Kenny didn’t answer right away. Aaron hadn’t expected him to answer at all.
But then, soft and assuredly, Kenny said, “No.”
Aaron let out a quiet snort, the sound almost lost to the breeze. “Maybe I could play piano in that ballroom bar. And you could run a therapy practice for homesick expats who can’t hack being away from the rain.”
“I’m not trained for that.”
“Fine. You can piss about with Spanish crims instead. I’m sure they’d keep you busy.”
Kenny chuckled, then lifted Aaron’s hand, pressing a kiss to the back of it. “Nah. I can write books about crims from anywhere.”
Aaron turned to him, searching his face for something. Hope? Truth? Maybe both. “Yeah?”
Kenny held his gaze, unflinching and intense, in that maddening way that chipped a little more at the cracks in his armour. The silence stretched.
Then, finally, Kenny’s voice broke the quiet. “Maybe one day.”

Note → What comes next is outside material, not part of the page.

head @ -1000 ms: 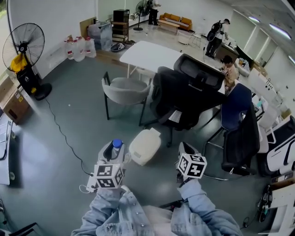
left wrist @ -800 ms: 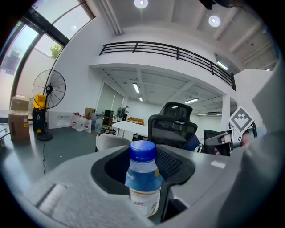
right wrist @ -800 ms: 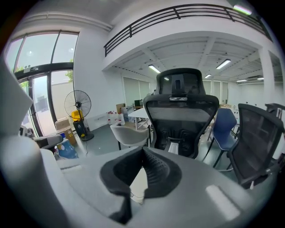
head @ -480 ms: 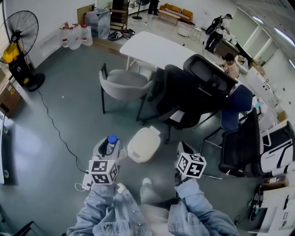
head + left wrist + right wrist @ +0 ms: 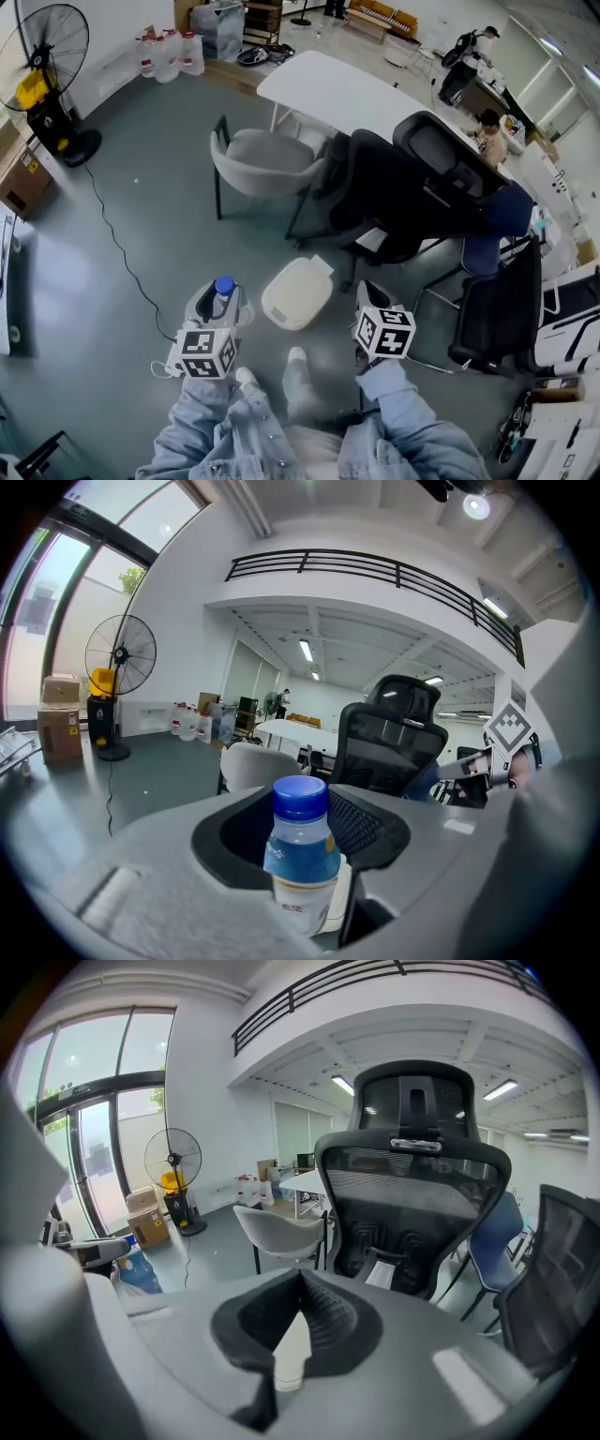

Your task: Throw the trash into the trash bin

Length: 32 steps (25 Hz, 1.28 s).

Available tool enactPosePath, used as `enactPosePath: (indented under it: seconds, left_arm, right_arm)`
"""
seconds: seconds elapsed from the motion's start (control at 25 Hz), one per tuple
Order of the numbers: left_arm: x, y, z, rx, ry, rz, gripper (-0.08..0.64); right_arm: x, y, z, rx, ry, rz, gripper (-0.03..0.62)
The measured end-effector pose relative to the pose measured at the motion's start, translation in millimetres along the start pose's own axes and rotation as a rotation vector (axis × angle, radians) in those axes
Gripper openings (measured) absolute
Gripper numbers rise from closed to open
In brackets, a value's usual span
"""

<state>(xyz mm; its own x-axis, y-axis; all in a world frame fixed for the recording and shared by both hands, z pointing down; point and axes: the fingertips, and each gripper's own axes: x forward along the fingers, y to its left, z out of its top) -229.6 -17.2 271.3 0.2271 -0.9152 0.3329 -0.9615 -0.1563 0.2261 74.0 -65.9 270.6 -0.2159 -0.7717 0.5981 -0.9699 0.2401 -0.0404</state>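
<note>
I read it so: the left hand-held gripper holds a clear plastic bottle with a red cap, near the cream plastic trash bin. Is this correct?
Not quite: the cap is blue, not red, as the left gripper view shows. The rest holds: the left hand-held gripper holds the clear plastic bottle, near the cream plastic trash bin.

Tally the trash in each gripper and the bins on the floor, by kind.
Clear plastic bottle with blue cap, in the left gripper: 1
White flat scrap, in the right gripper: 1
Cream lidded trash bin, on the floor: 1
Total: 3
</note>
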Motion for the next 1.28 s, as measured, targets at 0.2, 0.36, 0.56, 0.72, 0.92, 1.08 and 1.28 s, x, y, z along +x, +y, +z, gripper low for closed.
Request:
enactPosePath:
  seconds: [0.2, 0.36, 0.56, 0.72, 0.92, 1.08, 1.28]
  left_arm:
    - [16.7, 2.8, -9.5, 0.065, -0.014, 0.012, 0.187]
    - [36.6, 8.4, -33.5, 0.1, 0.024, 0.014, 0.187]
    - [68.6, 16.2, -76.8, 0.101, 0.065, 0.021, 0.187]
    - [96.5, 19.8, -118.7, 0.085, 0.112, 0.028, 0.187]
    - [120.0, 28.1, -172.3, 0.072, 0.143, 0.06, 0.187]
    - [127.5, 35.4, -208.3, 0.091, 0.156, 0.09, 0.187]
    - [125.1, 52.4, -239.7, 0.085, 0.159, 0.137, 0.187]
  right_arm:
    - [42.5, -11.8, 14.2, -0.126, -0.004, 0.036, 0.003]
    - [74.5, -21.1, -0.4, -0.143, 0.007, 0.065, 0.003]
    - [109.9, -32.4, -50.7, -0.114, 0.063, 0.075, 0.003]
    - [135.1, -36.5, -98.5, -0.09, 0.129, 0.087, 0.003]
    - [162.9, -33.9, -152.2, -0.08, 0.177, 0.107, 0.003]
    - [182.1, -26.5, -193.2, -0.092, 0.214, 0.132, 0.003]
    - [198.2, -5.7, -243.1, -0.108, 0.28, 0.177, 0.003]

Aaron smiled. It wasn’t a vow. Wasn’t a fantasy.
He didn’t need one.
But the stars above them burned brighter as the city blurred below, and in the stillness, Aaron let himself believe, just for a moment, that maybe they really could belong to each other. For as long as life let them. Which, in his experience, might not be that long.
Because life had a way of catching up with him.
And it never let him keep the good things for long.